Reno Tahoe Recovery - Personalized , Discreet Outpatient Addiction Treatment in Reno, Nevada
AboutUs
Who we are:
Charlene Letchford, MD
- Board Certified Internal Medicine
- 15 years' experience Hospital Medicine including Alcohol Detox
- 15 years' experience Primary Care Medicine
- Completed Fellowship in Addiction Medicine Board Eligible Fall 2024
Education:
HCA/Southern Hills Hospital; Las Vegas, NV –
Fellowship Addiction Medicine
Summa Health / Akron City Hospital; Akron, OH –
Internal Medicine Residency: 1991 – 1994
Northeastern Ohio Universities College of Medicine –
Doctor of Medicine 1991
Joining our location:
Chad Kirkland, CADC
Markos Angelides, PRSS
Brooke Miceli, CADC-S
Susan Chappell, LCSW
What type Of facility is RTR?
Reno Tahoe recovery provides medical office-based outpatient MAT for alcohol and opioid addiction. We are not an inpatient (residential) facility. If you are seeking inpatient care, we can recommend facilities that provide such services.
What is MAT?
MAT refers to Medication Assisted Treatment of Addictive disorders.

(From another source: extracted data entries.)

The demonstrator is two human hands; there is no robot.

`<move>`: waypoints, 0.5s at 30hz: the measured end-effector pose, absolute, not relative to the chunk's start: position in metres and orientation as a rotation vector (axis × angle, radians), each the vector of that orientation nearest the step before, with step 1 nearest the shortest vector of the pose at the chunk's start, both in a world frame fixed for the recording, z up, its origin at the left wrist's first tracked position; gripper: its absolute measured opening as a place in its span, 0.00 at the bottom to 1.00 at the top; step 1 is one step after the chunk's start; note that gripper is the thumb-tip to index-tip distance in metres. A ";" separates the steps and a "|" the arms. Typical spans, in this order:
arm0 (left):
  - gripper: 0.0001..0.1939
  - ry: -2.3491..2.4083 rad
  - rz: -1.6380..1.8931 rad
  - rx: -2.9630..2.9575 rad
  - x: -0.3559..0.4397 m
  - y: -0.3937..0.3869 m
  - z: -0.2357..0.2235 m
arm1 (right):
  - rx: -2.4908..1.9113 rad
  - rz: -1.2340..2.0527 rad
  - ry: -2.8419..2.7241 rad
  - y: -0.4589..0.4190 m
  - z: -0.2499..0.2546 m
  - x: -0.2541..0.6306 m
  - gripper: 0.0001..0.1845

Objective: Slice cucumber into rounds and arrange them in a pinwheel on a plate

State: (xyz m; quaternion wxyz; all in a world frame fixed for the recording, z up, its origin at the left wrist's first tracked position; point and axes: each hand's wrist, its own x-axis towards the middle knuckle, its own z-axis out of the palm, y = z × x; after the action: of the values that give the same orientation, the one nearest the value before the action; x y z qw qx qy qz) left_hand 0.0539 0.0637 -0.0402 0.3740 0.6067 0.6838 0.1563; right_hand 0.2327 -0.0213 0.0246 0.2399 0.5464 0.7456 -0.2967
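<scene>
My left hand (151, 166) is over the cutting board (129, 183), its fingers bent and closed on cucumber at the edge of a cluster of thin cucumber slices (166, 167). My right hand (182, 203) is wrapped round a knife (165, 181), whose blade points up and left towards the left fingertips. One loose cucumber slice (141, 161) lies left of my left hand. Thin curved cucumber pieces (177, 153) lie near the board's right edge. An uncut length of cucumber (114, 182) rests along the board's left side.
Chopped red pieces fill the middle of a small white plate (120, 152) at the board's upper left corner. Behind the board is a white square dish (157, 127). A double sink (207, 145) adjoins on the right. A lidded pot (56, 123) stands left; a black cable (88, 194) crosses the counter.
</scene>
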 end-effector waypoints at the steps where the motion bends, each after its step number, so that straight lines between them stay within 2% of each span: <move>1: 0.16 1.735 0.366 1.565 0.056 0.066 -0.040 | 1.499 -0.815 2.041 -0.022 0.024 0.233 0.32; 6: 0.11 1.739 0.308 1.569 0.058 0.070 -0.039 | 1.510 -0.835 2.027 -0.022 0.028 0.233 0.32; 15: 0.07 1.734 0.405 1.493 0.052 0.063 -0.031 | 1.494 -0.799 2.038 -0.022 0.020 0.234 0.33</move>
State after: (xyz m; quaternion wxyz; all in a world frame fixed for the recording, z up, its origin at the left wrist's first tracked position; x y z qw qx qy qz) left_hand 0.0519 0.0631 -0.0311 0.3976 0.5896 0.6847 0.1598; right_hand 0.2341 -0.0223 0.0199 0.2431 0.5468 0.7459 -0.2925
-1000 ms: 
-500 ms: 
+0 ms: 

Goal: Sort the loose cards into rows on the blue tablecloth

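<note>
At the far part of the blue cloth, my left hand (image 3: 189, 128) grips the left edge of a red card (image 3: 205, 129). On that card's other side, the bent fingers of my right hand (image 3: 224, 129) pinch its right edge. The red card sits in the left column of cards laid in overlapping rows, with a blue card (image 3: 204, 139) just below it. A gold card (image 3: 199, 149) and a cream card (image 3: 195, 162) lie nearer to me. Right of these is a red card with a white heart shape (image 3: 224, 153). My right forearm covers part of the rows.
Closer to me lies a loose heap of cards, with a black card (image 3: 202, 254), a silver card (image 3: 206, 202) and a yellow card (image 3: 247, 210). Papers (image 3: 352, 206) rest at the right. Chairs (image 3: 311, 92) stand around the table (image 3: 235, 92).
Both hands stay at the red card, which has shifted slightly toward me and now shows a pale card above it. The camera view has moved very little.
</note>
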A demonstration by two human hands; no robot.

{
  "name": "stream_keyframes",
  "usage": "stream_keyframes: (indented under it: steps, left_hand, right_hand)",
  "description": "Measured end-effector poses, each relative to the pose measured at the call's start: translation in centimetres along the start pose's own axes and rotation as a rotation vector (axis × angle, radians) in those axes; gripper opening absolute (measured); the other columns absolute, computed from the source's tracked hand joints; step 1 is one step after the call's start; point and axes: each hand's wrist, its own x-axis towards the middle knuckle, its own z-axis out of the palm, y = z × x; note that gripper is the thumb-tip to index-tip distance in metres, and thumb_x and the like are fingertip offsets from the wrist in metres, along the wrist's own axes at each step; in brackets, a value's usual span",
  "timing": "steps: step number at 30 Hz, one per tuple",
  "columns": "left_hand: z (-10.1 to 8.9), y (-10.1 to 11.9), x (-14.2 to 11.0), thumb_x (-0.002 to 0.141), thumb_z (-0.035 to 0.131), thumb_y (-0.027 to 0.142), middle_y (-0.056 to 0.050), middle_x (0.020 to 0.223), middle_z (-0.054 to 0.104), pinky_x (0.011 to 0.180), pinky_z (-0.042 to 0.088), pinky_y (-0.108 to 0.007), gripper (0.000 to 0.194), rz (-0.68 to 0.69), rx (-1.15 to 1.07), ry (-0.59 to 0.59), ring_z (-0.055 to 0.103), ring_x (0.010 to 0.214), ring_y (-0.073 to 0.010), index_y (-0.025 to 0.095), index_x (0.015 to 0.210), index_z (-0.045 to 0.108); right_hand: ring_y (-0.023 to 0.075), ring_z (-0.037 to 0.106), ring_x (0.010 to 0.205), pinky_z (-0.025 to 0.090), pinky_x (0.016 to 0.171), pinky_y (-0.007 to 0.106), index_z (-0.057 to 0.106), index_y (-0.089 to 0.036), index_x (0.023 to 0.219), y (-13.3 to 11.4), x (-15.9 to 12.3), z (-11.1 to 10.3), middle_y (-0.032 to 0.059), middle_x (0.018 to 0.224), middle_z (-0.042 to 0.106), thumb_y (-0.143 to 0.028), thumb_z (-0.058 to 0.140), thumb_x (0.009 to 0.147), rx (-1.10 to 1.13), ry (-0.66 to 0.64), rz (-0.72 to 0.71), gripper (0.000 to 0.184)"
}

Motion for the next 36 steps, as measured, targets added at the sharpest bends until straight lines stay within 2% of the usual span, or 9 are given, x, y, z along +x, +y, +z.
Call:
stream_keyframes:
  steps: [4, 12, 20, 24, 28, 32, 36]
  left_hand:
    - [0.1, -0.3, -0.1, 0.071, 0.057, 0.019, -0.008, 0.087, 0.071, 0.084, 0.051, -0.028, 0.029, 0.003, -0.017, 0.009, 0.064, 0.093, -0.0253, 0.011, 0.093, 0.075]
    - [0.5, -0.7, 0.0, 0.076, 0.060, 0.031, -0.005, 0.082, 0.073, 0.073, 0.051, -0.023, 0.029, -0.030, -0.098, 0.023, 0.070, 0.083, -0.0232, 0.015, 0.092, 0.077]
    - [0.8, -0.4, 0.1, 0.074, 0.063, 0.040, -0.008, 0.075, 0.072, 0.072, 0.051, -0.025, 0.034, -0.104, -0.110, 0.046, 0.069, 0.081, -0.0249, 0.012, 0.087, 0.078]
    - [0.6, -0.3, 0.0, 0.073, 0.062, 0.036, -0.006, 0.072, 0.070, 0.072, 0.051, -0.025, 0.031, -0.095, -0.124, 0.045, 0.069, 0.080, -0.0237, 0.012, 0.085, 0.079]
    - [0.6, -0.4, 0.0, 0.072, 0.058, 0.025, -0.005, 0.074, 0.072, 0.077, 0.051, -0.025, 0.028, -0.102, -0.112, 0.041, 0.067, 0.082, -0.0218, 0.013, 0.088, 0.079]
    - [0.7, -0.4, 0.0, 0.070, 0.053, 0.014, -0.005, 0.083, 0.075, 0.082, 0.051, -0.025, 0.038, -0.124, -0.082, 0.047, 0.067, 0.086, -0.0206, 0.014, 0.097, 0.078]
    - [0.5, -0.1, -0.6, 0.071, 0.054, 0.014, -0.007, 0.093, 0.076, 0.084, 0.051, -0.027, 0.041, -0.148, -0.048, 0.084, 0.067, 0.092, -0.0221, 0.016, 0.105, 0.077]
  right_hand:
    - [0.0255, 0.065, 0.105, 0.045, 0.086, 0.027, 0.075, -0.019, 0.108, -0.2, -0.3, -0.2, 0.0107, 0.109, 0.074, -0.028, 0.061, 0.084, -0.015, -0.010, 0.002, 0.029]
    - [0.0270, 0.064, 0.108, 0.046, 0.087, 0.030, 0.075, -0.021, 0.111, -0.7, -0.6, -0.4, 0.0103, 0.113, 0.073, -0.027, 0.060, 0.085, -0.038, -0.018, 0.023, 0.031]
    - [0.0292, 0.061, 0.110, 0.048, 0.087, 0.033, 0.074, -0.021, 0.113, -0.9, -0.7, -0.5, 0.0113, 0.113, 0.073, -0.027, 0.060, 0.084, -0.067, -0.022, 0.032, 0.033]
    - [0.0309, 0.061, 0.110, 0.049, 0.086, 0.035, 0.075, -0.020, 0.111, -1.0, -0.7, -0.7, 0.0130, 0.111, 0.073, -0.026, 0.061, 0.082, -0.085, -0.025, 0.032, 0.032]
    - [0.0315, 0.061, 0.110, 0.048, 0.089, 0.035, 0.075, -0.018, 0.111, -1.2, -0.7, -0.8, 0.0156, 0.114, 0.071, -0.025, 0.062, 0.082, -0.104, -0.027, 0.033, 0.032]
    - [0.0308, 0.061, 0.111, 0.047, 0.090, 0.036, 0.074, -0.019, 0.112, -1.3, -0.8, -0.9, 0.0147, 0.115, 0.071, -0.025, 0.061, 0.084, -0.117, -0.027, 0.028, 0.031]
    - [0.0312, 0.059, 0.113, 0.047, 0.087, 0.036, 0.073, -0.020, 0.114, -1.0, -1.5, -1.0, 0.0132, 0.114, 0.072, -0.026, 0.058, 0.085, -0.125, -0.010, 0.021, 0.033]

Addiction is a disease, just like diabetes or hypertension. While some people may be able to manage these diseases with lifestyle changes alone, the truth is- most cannot, and medication is necessary to control the disease.
If you have had difficulty attaining or maintaining sobriety after rehab or with mutual support groups, MAT may be just the thing you need to help achieve and maintain your recovery to get your life back on track.
Aren’t I “just trading one drug for another?”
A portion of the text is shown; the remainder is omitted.